Begin the copy at the line containing "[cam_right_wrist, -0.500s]" in the data below and end it at the line containing "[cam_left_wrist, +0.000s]", keeping each line exact and leaving out pictures.
Dataset excerpts START
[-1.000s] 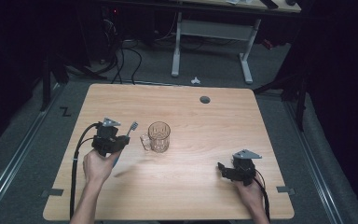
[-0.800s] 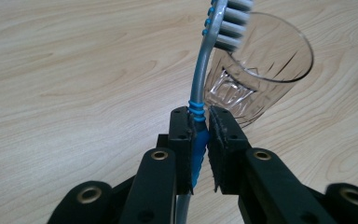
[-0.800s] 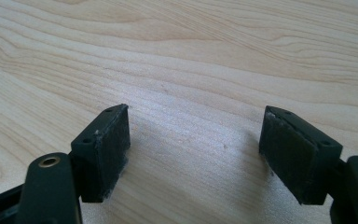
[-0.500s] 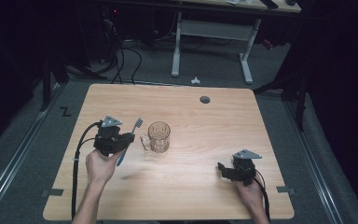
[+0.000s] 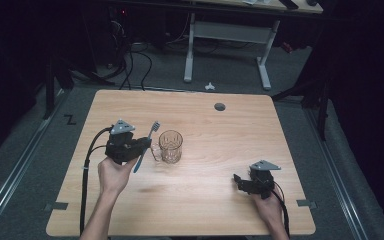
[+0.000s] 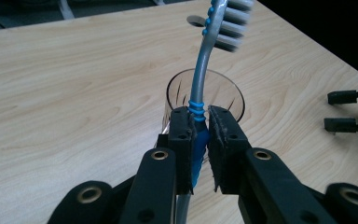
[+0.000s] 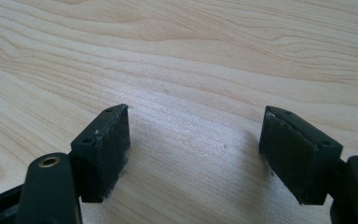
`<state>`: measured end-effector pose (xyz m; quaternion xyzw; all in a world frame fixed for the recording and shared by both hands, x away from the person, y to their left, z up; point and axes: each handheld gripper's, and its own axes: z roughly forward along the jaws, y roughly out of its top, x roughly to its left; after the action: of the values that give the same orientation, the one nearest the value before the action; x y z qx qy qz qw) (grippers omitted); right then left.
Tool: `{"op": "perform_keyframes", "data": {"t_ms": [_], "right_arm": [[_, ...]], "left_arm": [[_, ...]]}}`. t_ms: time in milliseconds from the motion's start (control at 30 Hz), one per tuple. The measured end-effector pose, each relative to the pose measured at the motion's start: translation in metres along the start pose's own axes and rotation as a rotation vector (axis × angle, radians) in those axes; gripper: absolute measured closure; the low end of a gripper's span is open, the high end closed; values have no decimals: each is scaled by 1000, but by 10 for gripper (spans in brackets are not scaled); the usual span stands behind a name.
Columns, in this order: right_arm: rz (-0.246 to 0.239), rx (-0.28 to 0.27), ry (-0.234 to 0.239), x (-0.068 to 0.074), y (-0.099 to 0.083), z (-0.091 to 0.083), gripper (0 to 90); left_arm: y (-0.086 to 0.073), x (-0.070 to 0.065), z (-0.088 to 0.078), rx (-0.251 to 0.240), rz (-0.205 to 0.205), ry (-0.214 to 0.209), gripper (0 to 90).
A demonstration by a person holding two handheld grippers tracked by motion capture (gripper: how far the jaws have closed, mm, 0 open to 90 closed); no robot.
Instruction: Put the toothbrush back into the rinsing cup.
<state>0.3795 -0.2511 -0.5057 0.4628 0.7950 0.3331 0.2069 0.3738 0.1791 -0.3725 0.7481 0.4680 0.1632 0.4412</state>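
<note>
left gripper (image 6: 199,140) fingers clamp a light, stiff toothbrush (image 6: 204,70) mid-handle beside fragile glass (image 5: 170,146); right gripper (image 7: 196,149) wide open, empty.

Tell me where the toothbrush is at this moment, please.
The toothbrush is clamped in the left gripper, on the table's left half in the high view, just left of the glass mug; its bristled head points away from the person.

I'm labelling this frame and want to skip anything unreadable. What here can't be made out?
- Toothbrush lower handle: left gripper view, hidden behind the left gripper jaws.
- Toothbrush head: left gripper view, blurred and cut off by the top edge.
- Glass mug contents: high view, too small to tell.
- Small white object on the floor: high view, too small to identify.
</note>
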Motion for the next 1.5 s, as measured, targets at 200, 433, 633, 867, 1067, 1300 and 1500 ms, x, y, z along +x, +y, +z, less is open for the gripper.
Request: {"op": "perform_keyframes", "data": {"t_ms": [200, 433, 633, 867, 1067, 1300, 1500], "right_arm": [[0, 0, 0, 0, 0, 0, 247], [0, 0, 0, 0, 0, 0, 247], [0, 0, 0, 0, 0, 0, 247], [0, 0, 0, 0, 0, 0, 247], [0, -1, 0, 0, 0, 0, 247], [0, -1, 0, 0, 0, 0, 247], [-1, -1, 0, 0, 0, 0, 247]], "left_arm": [[6, -2, 6, -20, 2, -5, 800], [10, -2, 10, -33, 5, 12, 800], [11, 2, 11, -60, -13, 2, 800], [17, 4, 14, -68, -11, -4, 801], [25, 4, 16, -88, -17, -7, 800], [32, 4, 21, -103, -16, -12, 801], [37, 3, 27, -125, -12, -15, 800]]}}
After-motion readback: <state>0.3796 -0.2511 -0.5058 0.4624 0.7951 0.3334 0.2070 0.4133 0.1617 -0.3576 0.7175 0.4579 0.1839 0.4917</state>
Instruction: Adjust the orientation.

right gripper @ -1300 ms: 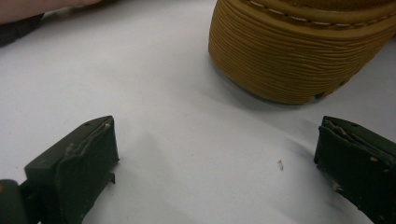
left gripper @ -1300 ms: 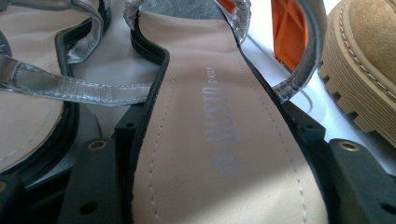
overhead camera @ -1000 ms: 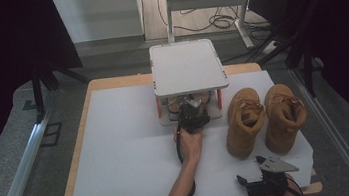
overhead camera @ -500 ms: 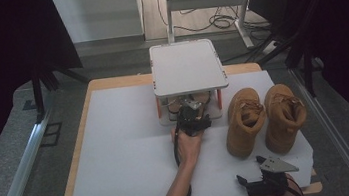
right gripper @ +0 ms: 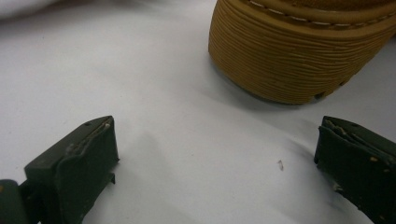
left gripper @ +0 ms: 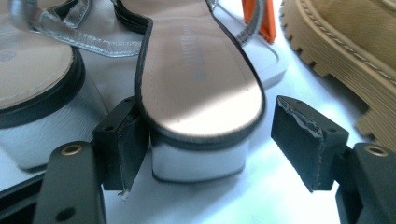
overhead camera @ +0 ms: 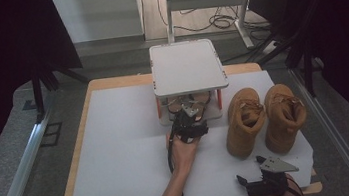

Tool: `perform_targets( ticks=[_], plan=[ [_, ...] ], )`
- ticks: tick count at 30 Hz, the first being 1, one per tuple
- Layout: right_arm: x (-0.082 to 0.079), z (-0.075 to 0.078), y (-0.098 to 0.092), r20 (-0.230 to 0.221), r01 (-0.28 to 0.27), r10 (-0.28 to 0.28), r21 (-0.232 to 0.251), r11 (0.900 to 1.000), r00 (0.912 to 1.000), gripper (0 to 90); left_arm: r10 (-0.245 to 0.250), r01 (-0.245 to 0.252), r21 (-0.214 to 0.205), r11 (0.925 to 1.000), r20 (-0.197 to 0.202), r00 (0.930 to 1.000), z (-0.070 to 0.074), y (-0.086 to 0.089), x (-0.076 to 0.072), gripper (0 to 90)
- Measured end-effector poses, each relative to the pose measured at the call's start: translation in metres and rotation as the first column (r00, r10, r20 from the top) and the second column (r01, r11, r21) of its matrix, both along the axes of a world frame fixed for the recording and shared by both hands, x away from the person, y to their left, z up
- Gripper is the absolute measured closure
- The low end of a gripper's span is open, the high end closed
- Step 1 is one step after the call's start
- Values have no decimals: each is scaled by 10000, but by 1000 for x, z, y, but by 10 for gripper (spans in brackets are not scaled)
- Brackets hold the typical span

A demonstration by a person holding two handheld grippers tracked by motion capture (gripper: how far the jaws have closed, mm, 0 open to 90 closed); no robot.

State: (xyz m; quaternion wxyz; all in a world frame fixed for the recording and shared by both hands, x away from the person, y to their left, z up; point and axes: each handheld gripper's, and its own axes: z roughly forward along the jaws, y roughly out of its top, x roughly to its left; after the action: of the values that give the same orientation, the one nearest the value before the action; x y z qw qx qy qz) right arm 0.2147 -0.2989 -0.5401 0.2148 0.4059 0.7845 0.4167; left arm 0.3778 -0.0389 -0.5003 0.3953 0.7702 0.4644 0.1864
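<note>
Straddled the block heel of the sandal on the rack's lower shelf with the left gripper, jaws just eased inward yet still apart, not pinching. Risked, on a lopsided close, skewing it into the neighbouring sandal. Had the right gripper wide apart and empty beside a boot.

The white mat lay bare to the left of the two-tier shoe rack, giving wide passage there. The rack's lower shelf was crowded: two silver-strapped sandals lay side by side under the low top tray, with an orange post at the corner. Just right of the rack stood two tan boots, leaving only a narrow gap. A boot's ribbed sole blocked the way ahead of the right gripper.
</note>
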Motion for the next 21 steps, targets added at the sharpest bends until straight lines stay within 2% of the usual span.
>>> perform_targets(
  ticks=[7,13,17,21],
  plan=[
    [0,0,0,-12,17,-17,7,10000,10000,0,-166,161,154,9998,313,9994,6,12,-15,308],
    [0,0,0,-18,15,-15,2,10000,10000,0,-201,203,-43,9998,397,9990,5,25,-24,359],
    [0,0,0,-20,16,-16,1,10000,10000,0,-318,321,-72,9995,410,9987,2,29,-28,453],
    [0,0,0,-17,16,-16,3,10000,10000,0,-877,882,-199,9959,262,9958,-1,30,-31,617]
  ],
)
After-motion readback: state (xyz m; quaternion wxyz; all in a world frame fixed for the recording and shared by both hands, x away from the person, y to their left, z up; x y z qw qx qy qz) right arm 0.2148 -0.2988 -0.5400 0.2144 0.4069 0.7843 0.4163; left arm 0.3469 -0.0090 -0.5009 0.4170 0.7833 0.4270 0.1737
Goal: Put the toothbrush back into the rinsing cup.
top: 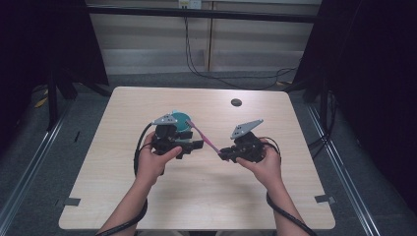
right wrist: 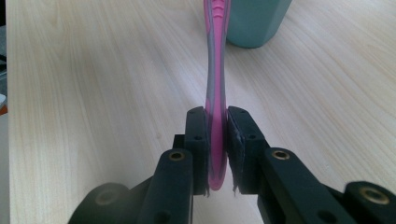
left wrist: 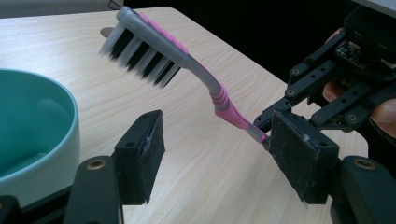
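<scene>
A pink and grey toothbrush (top: 204,137) is held above the table, its end clamped between the pads of my right gripper (top: 223,153), which is shut on the handle (right wrist: 215,70). The bristled head (left wrist: 140,46) points toward a teal cup (top: 181,119) standing on the table beside my left gripper (top: 189,145). In the left gripper view the jaws of my left gripper (left wrist: 217,140) stand apart with nothing pressed between the pads; the toothbrush handle (left wrist: 224,102) crosses just beyond them, and the cup's rim (left wrist: 70,116) is at the left. The right gripper (left wrist: 327,93) shows farther off.
The light wooden table (top: 196,196) has a small dark round hole (top: 236,102) near its far edge. Cables trail from both grippers along the person's forearms. Dark stands and floor rails flank the table on both sides.
</scene>
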The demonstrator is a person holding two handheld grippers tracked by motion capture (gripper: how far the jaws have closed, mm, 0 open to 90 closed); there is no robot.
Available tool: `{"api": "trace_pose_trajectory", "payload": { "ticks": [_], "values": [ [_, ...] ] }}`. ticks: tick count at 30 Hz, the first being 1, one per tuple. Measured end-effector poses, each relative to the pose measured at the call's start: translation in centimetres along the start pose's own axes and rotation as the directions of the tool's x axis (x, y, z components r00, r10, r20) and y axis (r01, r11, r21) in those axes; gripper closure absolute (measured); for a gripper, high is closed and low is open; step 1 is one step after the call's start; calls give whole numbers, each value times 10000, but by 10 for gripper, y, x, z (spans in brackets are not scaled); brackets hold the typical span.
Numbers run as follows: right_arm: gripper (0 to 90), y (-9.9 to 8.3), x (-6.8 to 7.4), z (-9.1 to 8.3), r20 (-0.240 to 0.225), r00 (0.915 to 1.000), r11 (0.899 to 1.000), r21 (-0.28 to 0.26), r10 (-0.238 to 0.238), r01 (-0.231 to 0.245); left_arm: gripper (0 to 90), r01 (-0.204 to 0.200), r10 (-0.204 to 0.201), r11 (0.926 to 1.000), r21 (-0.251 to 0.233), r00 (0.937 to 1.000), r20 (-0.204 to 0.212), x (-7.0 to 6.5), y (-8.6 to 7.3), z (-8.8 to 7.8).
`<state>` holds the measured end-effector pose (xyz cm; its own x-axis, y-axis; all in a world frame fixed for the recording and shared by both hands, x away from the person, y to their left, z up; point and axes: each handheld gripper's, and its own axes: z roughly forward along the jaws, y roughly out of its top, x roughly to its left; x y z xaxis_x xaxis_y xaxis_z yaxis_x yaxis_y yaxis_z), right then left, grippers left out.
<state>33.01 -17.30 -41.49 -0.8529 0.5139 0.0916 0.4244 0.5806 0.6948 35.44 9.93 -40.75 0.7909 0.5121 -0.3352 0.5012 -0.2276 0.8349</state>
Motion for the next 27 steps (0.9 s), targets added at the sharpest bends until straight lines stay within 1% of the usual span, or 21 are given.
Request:
{"api": "trace_pose_trajectory", "payload": {
  "ticks": [3, 5, 6, 9, 14, 17, 18, 20, 21, 22, 27],
  "values": [
    [791, 1, 0, 1, -4, 10000, 10000, -20, -41, 41, 374, 10, -10, 10000, -33, 10000, 66, 0, 0, 0],
    [791, 1, 0, 1, 6, 10000, 10000, 16, -85, 85, 375, 89, -88, 9998, -165, 10000, 31, 0, 0, 0],
    [791, 2, 1, 2, -12, 9999, 9999, 4, -124, 124, 393, 106, -106, 9998, -178, 9999, 27, 0, 1, -1],
    [791, 3, 2, 2, -29, 10000, 10000, -29, -76, 76, 399, 100, -100, 9998, -155, 10000, 3, 0, 1, -1],
    [790, 3, 2, 6, -95, 9998, 9999, -43, -167, 167, 430, 232, -231, 9997, -90, 9997, 122, 1, 3, 1],
    [790, 3, 2, 7, -109, 9998, 9998, -51, -170, 169, 447, 218, -217, 9997, -72, 9996, 154, 1, 4, 2],
    [790, 2, 2, 7, -111, 9998, 9999, -61, -143, 143, 454, 290, -287, 9995, -159, 9995, 165, 0, 4, 2],
    [791, 2, 2, 7, -133, 9998, 9999, -45, -151, 150, 461, 268, -265, 9995, -136, 9995, 186, 1, 5, 2],
    [791, 2, 2, 7, -124, 9998, 9999, -24, -157, 157, 470, 321, -317, 9993, -195, 9993, 176, 0, 5, 2],
    [790, 2, 2, 7, -129, 9998, 9999, -75, -128, 127, 491, 348, -342, 9992, -204, 9990, 277, 0, 6, 2],
    [791, 3, 3, 7, -108, 9998, 9998, -34, -194, 194, 523, 411, -400, 9986, -330, 9987, 319, -1, 7, 2]
  ]
}}
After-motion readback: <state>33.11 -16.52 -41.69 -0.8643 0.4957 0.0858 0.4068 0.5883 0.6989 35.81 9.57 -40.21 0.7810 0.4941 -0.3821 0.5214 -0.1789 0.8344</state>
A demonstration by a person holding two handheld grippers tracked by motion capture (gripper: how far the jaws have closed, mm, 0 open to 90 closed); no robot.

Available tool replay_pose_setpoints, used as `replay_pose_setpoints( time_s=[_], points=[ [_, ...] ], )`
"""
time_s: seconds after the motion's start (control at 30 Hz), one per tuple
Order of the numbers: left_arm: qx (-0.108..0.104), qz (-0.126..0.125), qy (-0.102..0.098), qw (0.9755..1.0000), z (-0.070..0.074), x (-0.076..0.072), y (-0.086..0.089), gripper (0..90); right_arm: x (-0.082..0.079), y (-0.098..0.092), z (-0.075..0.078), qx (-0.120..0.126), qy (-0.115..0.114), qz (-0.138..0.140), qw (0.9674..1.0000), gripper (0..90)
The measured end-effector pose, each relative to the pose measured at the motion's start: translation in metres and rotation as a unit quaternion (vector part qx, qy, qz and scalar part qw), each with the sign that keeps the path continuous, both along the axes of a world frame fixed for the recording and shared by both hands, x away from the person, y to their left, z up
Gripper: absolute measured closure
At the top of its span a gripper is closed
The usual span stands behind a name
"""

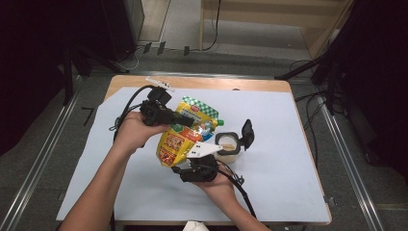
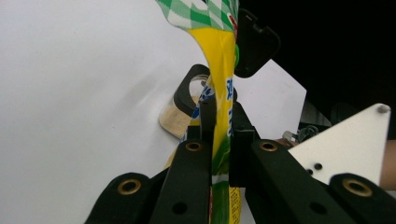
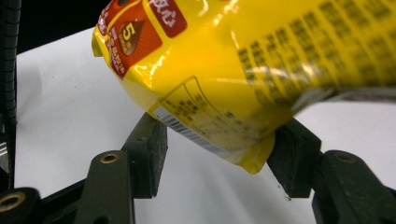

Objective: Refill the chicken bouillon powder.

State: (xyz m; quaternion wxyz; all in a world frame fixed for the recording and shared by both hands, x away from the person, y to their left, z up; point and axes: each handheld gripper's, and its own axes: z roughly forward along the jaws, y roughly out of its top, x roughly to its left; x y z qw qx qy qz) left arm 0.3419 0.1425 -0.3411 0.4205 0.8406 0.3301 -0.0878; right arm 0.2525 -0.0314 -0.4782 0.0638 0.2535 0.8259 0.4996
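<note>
The left gripper [image 1: 180, 119] is clamping the pouch [image 1: 185, 132], its jaws pressed flat against both faces of the thin yellow film, as the left gripper view shows [image 2: 219, 135]. It is coming in from the left of the high view, gripping the pouch near its upper part, below the green-checked top edge. The pouch is hanging tilted above the white sheet [image 1: 279, 159] covering the surface, clear of it, with its green spout [image 1: 220, 122] pointing right and its yellow bottom end lower down.

The right gripper [image 1: 192, 168] is sitting under that bottom end. In the right gripper view its jaws are standing wide, one on each side of the pouch's lower corner [image 3: 233, 84]; the pads [image 3: 152, 144] are lying close against the film, but whether they are pressing it cannot be told.

Just right of the pouch a small jar [image 1: 228, 147] is standing on the sheet, holding something pale brown. Its black flip lid [image 1: 247, 134] is standing open and upright on the right side. In the left gripper view the jar [image 2: 180, 116] is showing behind the pouch, with the lid [image 2: 254, 44] beyond it. The person's forearms are entering from the bottom edge of the high view.
</note>
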Motion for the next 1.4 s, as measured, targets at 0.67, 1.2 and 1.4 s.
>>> replay_pose_setpoints(
  time_s=[0.67, 1.2, 1.4],
  points=[
    [-0.049, 0.011, -0.023, 0.9985, 0.016, -0.004, 0.026, 90.0, 0.008, -0.014, 0.005, 0.017, 0.004, -0.025, 0.9995, 43.2],
    [-0.062, 0.046, -0.043, 0.9961, 0.023, -0.003, 0.050, 90.0, 0.015, -0.023, 0.010, 0.025, 0.014, -0.040, 0.9988, 43.8],
    [-0.053, 0.065, -0.049, 0.9953, 0.020, 0.000, 0.057, 90.0, 0.015, -0.023, 0.012, 0.024, 0.011, -0.031, 0.9992, 43.9]
  ],
)
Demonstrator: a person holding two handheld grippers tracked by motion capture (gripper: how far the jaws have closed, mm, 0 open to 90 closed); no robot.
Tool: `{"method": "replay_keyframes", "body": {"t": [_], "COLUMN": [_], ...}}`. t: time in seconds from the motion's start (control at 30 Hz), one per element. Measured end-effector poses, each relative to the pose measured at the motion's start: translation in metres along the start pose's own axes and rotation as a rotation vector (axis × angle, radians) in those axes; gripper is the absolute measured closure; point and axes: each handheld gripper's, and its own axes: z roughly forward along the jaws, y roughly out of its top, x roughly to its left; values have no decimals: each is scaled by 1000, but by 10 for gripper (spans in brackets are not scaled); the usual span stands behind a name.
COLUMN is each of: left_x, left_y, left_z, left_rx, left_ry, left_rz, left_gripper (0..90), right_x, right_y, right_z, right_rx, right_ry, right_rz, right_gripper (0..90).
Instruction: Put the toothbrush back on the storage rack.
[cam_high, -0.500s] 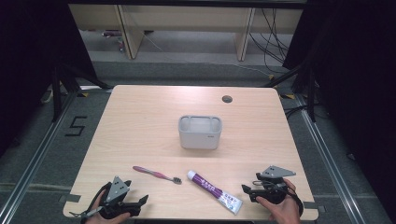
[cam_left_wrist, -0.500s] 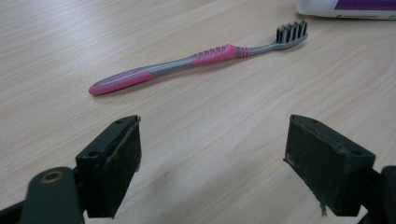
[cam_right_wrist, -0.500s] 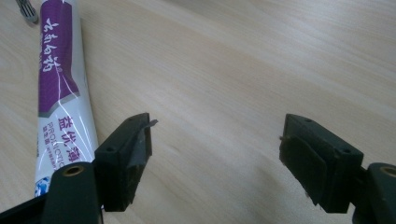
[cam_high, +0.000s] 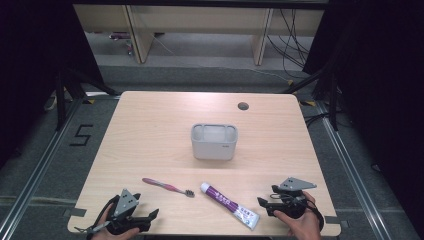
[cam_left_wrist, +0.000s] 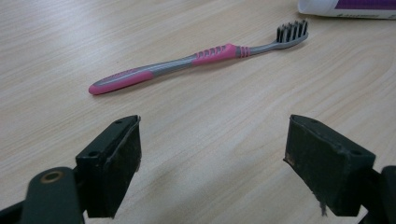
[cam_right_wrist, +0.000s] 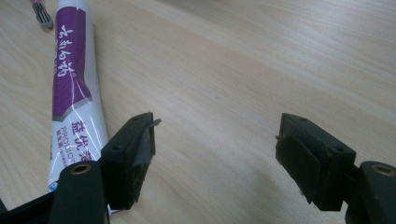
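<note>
At the near left edge of the table (cam_high: 150, 130) we rest our left gripper (cam_high: 150, 216) with its jaws spread wide and nothing between them, aimed at the pink toothbrush (cam_high: 168, 187) lying flat just ahead — probably the easiest line for taking its handle. Next comes the toothpaste tube (cam_high: 230, 205), lying slantwise, and behind both, mid-table, the grey holder (cam_high: 214, 142) stands upright with its mouth up, ready to receive them. At the right edge our right gripper (cam_high: 266, 204) is likewise released and empty — its jaws sit just beside the tube's tail.
</note>
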Motion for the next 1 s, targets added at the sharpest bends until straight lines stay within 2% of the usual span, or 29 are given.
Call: {"method": "replay_keyframes", "body": {"t": [0.07, 0.1, 0.13, 0.23, 0.27, 0.3, 0.37, 0.43, 0.6, 0.63, 0.7, 0.73, 0.77, 0.83, 0.87, 0.93, 1.0], "left_x": [-1, -1, -1, -2, -1, -1, -1, -1, -1, -1, -1, -1, -1, -1, -1, -1, 0], "left_y": [0, 0, 0, 0, 0, 0, 0, 0, 0, 0, 0, 0, 0, 0, 0, 0, 0], "left_z": [0, 0, 0, -1, -1, 0, 0, 0, -1, -1, -1, -1, -1, -1, -1, -1, -1], "left_rx": [-10, -5, -5, -5, -5, -10, -11, -9, -9, -8, -4, -6, -4, -4, -5, -10, 0], "left_ry": [-4, -8, -9, -9, -9, -6, -9, -11, -10, -9, -8, -10, -10, -9, -9, -10, 0], "left_rz": [-13, -11, -11, -11, -8, -8, -11, -10, -6, -5, -9, -8, -5, -6, -8, -5, 4], "left_gripper": [180, 180, 180, 181, 180, 181, 181, 181, 181, 181, 181, 180, 181, 181, 181, 181, 181], "right_x": [0, 2, 0, 0, 3, 1, 5, 5, 8, 10, 11, 10, 10, 12, 13, 14, 18], "right_y": [0, 0, 0, 1, 0, 1, 2, 2, 3, 3, 4, 4, 4, 5, 5, 6, 7], "right_z": [0, 0, 0, 1, 1, 1, 0, 1, 1, 0, 0, 0, 1, 1, 2, 1, -1], "right_rx": [-1, 5, -2, 3, -6, -13, 0, -8, -8, 2, 3, -6, -12, -17, -5, -10, -24], "right_ry": [-1, 9, 12, 48, 30, 38, 28, 43, 42, 49, 56, 54, 65, 59, 93, 118, 100], "right_rz": [-11, 9, -18, -29, -3, -36, -7, -35, -49, -28, -37, -70, -72, -70, -65, -79, -80], "right_gripper": [296, 299, 303, 315, 321, 325, 327, 338, 352, 362, 378, 380, 384, 399, 409, 440, 470]}}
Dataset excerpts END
#### Exercise result
[cam_right_wrist, -0.500s] 
[cam_high, +0.000s] 
[cam_left_wrist, +0.000s] 

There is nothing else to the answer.